Rick Rosner: A list of stuff older than the universe would be a good start, and what would happen if gravitation is attenuated in black hole type situations. In IC, it postulates a universe much older than its apparent age and dark matter may be super-collapsed matter functioning as galactic haloes.

That points at certain suspects in stuff that could be much older than the universe and most, if not all, of the stuff, is hard to detect. It is right on the edge of being detectable. Stuff one might be brown dwarfs, stars below a certain size burn all their matter and end up being a ball of, I think, oxygen nuclei and possibly iron but fairly heavy nuclei.

They are not heavy enough, though, to collapse the star further and do further fusion.
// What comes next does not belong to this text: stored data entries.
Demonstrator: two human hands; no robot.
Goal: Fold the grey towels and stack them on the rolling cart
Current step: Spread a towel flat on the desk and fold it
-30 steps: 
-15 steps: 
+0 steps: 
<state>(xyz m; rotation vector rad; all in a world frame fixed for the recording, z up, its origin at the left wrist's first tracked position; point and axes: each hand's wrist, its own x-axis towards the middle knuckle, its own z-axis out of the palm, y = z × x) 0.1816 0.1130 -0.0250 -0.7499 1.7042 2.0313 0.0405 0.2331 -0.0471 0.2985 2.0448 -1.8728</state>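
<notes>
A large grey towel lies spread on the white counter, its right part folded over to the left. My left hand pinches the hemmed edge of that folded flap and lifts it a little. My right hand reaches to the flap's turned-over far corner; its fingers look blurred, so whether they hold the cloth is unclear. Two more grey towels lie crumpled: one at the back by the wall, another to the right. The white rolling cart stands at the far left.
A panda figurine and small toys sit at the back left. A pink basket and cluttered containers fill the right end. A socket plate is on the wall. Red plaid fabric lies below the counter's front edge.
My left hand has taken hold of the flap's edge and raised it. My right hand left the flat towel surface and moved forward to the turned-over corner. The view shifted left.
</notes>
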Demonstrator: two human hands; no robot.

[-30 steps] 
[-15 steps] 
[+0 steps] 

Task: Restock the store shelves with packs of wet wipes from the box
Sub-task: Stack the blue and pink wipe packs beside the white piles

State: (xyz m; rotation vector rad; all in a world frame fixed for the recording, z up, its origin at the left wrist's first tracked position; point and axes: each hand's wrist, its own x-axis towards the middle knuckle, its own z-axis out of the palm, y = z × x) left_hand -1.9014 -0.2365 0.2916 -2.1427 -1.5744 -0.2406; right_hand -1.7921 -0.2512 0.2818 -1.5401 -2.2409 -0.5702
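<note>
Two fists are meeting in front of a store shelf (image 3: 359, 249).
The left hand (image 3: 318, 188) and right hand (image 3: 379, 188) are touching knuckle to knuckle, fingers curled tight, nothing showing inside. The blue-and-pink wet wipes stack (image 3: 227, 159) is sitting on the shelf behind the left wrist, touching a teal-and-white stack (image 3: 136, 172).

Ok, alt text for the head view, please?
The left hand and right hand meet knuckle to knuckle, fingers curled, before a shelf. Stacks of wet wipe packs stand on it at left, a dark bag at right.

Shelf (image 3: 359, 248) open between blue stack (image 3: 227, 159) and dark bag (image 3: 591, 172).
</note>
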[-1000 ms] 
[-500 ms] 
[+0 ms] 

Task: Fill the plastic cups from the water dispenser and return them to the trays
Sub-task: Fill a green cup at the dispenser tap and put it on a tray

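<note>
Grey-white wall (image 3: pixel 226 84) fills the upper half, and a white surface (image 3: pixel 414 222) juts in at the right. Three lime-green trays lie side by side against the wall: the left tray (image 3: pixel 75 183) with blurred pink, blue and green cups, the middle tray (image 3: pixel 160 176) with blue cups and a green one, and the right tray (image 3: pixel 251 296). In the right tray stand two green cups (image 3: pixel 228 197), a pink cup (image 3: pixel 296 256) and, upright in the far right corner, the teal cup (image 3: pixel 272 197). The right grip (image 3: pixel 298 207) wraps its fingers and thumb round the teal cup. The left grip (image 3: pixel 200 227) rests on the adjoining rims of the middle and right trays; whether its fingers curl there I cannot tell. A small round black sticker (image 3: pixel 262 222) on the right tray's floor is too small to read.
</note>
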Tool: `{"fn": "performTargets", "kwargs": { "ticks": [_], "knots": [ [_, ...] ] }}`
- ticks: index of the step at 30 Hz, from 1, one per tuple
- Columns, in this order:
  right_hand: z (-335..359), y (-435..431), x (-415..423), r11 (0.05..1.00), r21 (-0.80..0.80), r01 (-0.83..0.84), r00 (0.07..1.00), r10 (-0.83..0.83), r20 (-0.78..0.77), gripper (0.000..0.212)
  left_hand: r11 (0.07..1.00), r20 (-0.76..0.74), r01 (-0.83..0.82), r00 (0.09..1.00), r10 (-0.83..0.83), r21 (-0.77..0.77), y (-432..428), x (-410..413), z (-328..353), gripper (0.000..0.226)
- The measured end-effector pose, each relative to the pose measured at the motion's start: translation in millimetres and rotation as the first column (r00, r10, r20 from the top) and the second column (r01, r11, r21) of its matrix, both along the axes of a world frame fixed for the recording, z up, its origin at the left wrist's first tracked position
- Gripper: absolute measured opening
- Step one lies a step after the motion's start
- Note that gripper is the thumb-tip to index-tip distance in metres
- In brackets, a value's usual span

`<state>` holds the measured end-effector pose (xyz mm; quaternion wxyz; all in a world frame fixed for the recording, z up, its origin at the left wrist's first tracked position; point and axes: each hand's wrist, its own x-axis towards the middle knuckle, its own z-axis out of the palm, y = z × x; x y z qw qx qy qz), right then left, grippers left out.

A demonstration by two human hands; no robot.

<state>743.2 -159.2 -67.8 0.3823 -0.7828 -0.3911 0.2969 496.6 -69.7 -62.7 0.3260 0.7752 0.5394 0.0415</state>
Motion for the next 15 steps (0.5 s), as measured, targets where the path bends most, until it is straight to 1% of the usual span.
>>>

Because it is only through fusing, and fusing, and fusing, and fusing, until you get down to iron, that you can’t do any more fusion.

If it is a big enough star, the density of all the iron collapses the star into a neutron star. This is ignoring the various red giant phases and supernova explosions. One of the last stages of a star that is big enough.

Three end stages of stars: brown dwarfs for little teeny stars, neutron stars for medium size, and black holes for bigger ones. Plus, there are probably some other things that I do not know. But once something hits a brown dwarf, it is a big ball of heavy nuclei plus the electrons, just out there in space and barely radiating because it is a thing that is not fusing anymore.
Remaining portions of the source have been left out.